**WHAT YOU NEED TO DO**
In the records below, find each line with the word "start" and copy it.

Records from a collection:
########
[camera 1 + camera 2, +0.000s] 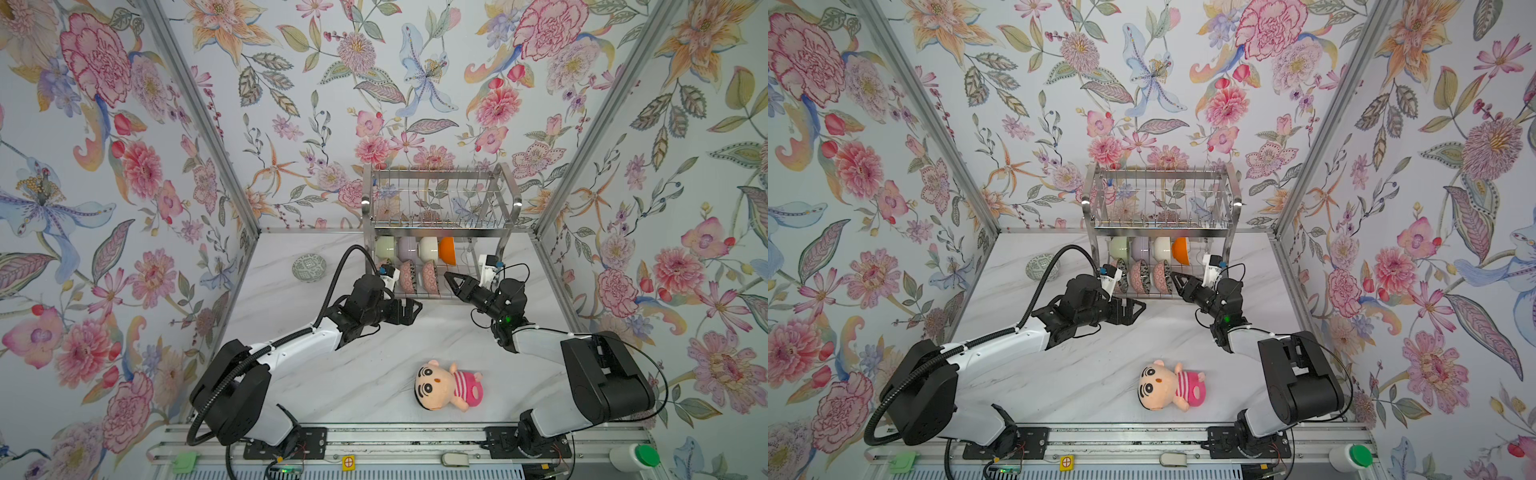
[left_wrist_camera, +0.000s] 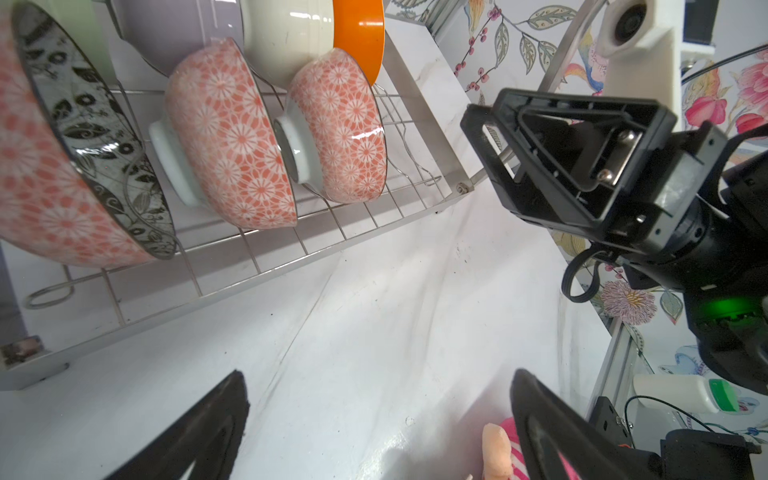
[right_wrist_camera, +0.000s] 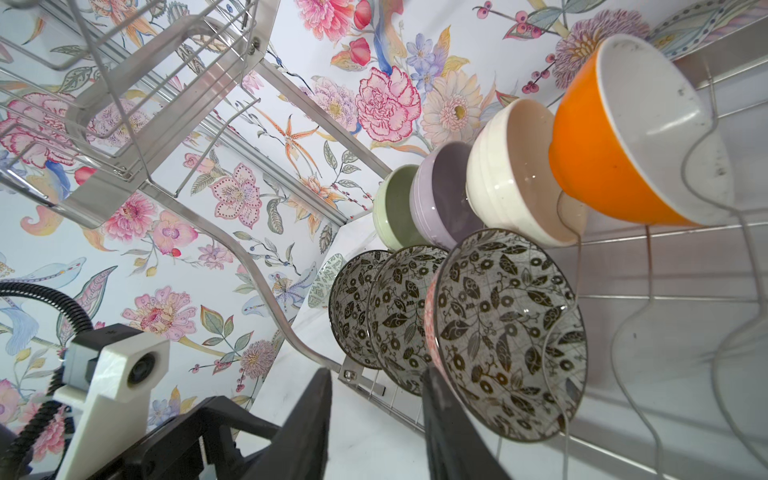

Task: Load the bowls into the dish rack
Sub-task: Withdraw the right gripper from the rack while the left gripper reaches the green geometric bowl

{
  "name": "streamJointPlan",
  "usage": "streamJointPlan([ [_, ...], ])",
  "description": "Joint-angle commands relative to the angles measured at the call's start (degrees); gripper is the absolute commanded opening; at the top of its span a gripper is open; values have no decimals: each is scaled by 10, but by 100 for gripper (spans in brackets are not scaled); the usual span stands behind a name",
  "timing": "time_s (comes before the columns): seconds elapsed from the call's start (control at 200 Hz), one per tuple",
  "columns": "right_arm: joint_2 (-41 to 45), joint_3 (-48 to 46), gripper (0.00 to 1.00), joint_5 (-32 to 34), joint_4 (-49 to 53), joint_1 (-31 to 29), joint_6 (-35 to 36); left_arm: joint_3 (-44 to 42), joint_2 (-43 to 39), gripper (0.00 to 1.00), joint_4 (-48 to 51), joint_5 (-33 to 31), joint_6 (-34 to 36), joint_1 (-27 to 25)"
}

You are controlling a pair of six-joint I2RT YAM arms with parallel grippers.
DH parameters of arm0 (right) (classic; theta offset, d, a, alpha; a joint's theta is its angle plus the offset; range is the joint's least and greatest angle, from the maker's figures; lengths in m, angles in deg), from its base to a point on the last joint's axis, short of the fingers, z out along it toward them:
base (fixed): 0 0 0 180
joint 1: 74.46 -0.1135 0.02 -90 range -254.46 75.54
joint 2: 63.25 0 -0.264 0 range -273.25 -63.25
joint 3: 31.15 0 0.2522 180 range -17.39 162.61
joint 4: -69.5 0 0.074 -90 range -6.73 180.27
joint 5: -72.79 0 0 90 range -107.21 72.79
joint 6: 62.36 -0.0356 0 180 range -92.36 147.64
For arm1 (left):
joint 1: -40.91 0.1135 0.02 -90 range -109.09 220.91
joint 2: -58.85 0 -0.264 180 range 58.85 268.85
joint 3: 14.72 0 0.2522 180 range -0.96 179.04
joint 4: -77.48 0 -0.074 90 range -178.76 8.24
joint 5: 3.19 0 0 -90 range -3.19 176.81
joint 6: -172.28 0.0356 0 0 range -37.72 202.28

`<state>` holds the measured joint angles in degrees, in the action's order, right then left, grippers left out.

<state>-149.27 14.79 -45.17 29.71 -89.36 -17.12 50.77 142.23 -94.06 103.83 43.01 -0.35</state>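
- Progress: seven of the eight bowls stand in the lower tier of the dish rack [image 1: 440, 208]. I see no bowl on its upper tier.
- Back row, beyond both hands: the pale green bowl [image 3: 392, 208], lavender bowl [image 3: 436, 199], cream bowl [image 3: 511, 174] and orange bowl [image 3: 615, 137] sit on edge, packed side by side.
- Front row, nearest the hands: three patterned bowls [image 2: 232, 137] stand on edge in the wire slots. Their dark leafy insides face the right hand and their pink flowered outsides face the left hand.
- Left to do, by my reading: the last bowl [image 1: 308, 267] lies on the tabletop [image 1: 374, 345], well out past the left hand and apart from the rack. It is pale greenish with a fine pattern. I cannot tell whether it sits mouth up or turned over.
- Right hand [image 1: 453, 281]: the fingers are parted a little with nothing between them. The tips are just short of the end patterned bowl [image 3: 507, 332], which looks seated in its slot.
- Left hand [image 1: 409, 311]: spread wide and empty, low over the tabletop just before the rack's front edge.
- A plush doll [image 1: 446, 384] lies behind both hands, toward the arm bases. It is not part of the job.
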Motion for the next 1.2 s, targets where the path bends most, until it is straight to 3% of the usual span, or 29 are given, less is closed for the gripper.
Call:
streamJointPlan([
  [0.0, 41, -3, 40, 7, 53, -1, 39, -17, -39, 99, 32, -40, 31, 3],
  [0.235, 127, 25, 45, 49, 195, -38, 139, -44, -109, 99, 88, -98, 59, 53],
  [0.46, 152, 90, 57, 117, 313, -129, 248, -71, -182, 100, 125, -133, 85, 151],
  [0.51, 144, 104, 64, 131, 325, -148, 261, -73, -192, 99, 132, -136, 91, 173],
  [0.566, 133, 118, 83, 140, 331, -168, 271, -74, -199, 99, 140, -138, 95, 200],
  [0.596, 124, 126, 100, 141, 336, -177, 276, -74, -201, 99, 146, -139, 96, 215],
  [0.721, 91, 169, 99, 166, 360, -218, 307, -88, -205, 99, 143, -135, 88, 278],
  [0.916, 39, 246, 99, 223, 408, -310, 371, -109, -180, 99, 107, -73, 41, 393],
  [1.196, -50, 371, 99, 296, 488, -383, 448, -108, -71, 99, 30, 35, -67, 508],
])
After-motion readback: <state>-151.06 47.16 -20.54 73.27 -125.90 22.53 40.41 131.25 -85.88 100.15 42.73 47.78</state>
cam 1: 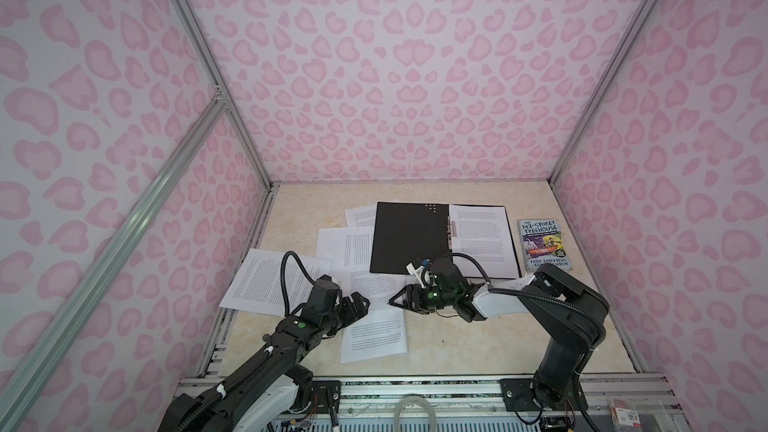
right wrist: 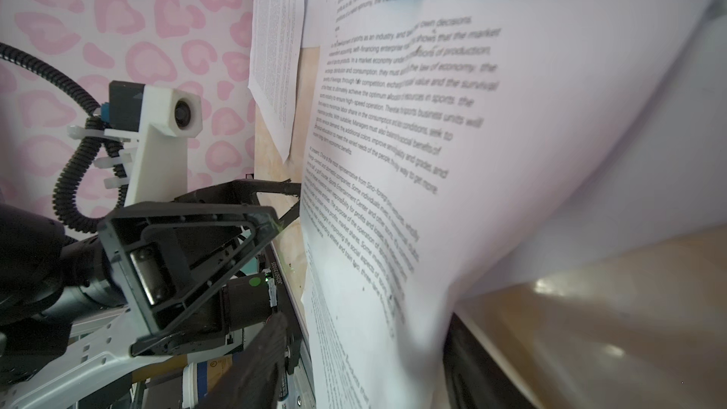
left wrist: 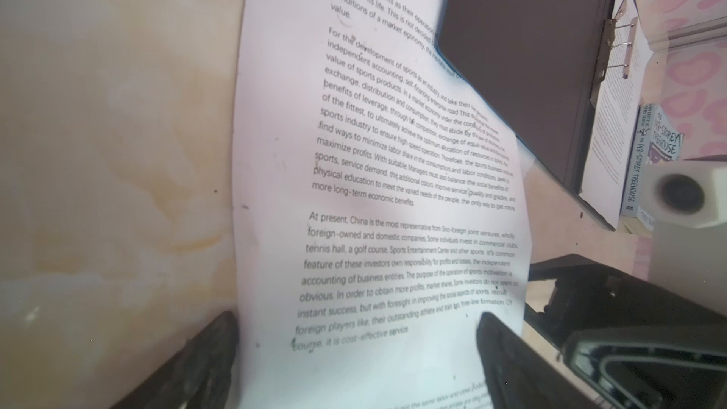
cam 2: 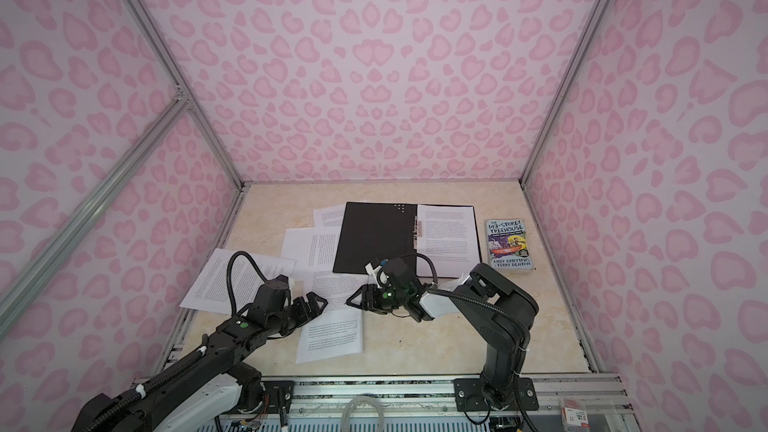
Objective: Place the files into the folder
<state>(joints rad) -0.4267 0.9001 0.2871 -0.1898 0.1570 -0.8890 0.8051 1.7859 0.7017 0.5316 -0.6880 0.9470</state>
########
**TASK OUTPUT**
  "description": "Joint-angle commands relative to the angles measured at the call's start (degrees); gripper is the absolute commanded opening; at the top of its span a gripper is open; values have no decimals: each is scaled by 10, but by 100 for gripper (spans in brackets are not scaled); the usual span stands behind a name",
  "timing": "time_s (comes before the columns): seconds elapsed from the call's start (control at 200 Hz), one per tuple",

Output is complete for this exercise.